Since pseudo sciatica is not caused by compression or irritation of the sciatic nerve, the treatments that help with sciatica pain may not be as effective for pseudo sciatica but there is some overlap. Many natural treatments help to relieve the symptoms of pseudo sciatica:
- Stretching and strengthening exercises: Gentle stretching and strengthening exercises can help to improve flexibility and reduce muscle imbalances in the lower back, hips, and legs. This can help to alleviate symptoms of pseudo sciatica.
- Massage therapy: Massage therapy can help to release trigger points and knots in the muscles of the lower back, hips, and legs, which can contribute to pseudo sciatica symptoms. Electric massagers and massage tools can provide relief at home.
- Heat therapy: Applying heat to the affected area can help to reduce pain and inflammation. A warm compress, hot water bottle, or heating pad can be used for heat therapy.
- Cold therapy: Applying cold to the affected area can help to reduce inflammation and numb the area. An ice pack or cold compress can be used for cold therapy.

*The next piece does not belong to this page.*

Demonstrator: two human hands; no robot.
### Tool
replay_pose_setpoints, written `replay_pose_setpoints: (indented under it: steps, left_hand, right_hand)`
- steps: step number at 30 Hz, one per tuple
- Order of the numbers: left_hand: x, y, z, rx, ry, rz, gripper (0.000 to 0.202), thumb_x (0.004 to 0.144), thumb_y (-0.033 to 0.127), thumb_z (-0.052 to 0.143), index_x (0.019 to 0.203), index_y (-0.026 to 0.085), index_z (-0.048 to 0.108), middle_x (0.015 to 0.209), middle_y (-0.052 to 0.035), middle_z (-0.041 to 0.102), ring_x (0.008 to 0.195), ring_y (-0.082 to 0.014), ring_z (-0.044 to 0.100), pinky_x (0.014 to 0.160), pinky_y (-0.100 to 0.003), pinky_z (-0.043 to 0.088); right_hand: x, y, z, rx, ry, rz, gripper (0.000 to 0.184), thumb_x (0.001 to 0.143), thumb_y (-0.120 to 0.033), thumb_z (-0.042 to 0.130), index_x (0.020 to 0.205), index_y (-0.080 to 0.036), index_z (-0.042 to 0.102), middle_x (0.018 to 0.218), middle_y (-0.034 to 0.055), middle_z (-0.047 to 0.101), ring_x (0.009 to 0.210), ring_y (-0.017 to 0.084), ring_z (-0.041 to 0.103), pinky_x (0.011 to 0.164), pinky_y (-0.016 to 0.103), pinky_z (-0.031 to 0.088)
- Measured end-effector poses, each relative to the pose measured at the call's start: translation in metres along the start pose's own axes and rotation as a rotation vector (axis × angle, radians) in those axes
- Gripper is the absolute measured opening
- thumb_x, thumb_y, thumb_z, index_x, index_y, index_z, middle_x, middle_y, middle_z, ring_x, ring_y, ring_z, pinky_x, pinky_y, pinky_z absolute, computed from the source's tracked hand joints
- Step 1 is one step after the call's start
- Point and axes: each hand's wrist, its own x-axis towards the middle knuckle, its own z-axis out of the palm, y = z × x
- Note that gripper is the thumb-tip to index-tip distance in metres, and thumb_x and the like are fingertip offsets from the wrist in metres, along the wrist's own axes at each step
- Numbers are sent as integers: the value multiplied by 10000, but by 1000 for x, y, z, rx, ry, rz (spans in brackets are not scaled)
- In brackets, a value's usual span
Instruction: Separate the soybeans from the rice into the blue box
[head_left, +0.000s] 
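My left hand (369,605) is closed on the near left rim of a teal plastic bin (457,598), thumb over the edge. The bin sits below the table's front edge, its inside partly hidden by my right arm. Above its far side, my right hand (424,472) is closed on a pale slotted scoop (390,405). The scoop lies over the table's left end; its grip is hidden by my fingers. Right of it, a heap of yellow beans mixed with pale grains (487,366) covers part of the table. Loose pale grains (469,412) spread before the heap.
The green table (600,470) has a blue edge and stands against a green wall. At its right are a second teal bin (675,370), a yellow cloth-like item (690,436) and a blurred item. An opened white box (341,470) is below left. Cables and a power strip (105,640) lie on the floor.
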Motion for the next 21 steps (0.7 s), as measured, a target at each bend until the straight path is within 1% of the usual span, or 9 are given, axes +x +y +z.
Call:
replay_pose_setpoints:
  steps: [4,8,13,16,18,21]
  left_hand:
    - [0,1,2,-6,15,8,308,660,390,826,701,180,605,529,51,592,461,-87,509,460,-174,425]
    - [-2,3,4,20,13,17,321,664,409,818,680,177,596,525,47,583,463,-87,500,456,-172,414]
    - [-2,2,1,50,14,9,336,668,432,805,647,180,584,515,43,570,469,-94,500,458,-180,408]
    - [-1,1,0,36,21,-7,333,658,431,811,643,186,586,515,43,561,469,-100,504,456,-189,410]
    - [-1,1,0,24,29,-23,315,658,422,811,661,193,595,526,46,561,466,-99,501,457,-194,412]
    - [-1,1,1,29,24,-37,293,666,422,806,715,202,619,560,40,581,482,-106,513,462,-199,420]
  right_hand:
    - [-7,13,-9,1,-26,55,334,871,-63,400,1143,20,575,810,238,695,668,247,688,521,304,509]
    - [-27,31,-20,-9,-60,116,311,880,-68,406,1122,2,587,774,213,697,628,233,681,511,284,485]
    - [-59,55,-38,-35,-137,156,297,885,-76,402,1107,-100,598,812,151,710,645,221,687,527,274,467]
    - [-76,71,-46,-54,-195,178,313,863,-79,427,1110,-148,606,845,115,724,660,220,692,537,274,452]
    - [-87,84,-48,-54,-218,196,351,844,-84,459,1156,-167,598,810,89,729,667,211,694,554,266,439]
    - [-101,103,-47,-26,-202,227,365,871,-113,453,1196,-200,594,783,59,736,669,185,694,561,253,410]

- Mind-body practices: Mind-body practices, such as yoga, tai chi, meditation or biofeedback, can help to relax muscles.
- Magnesium: Magnesium is a natural muscle relaxant. Magnesium supplements, magnesium topicals or Epsom salt baths (which contain magnesium) can help with muscle relaxation and pain relief.
- Oral and topical CBD preparations can ease pain and inflammation.
- Photobiomodulation/light therapy can reduce pain and inflammation.
- Tennis ball treatment: The tennis ball treatment for pseudo sciatica involves using a tennis ball to massage and apply pressure to trigger points or tight muscles in the lower back, hips, or legs that may be causing pseudo sciatica pain. Here are the steps to perform the tennis ball treatment:
- Lie on your back on a firm surface, such as a yoga mat or the floor, with your knees bent and feet flat on the ground.
- Place a tennis ball under your lower back, near the area where you are experiencing pain or tension. You may need to adjust the position of the ball slightly to target the specific area of pain.
- Use your body weight to apply pressure to the tennis ball by gently rolling back and forth over the ball.
- If you find a tender spot or trigger point, pause and hold the pressure on that area for 10-15 seconds, then release.
- Continue rolling and applying pressure to different areas of your lower back, hips, and legs, spending extra time on areas that feel particularly tense or painful.
- Repeat for 5-10 minutes, or as long as feels comfortable.
The tennis ball treatment can help to release tension in the muscles and promote relaxation, which may provide relief from pseudo sciatica pain. It’s important to listen to your body and avoid applying too much pressure or causing pain during the treatment. If you experience pain or discomfort, stop the treatment and consult with a healthcare provider.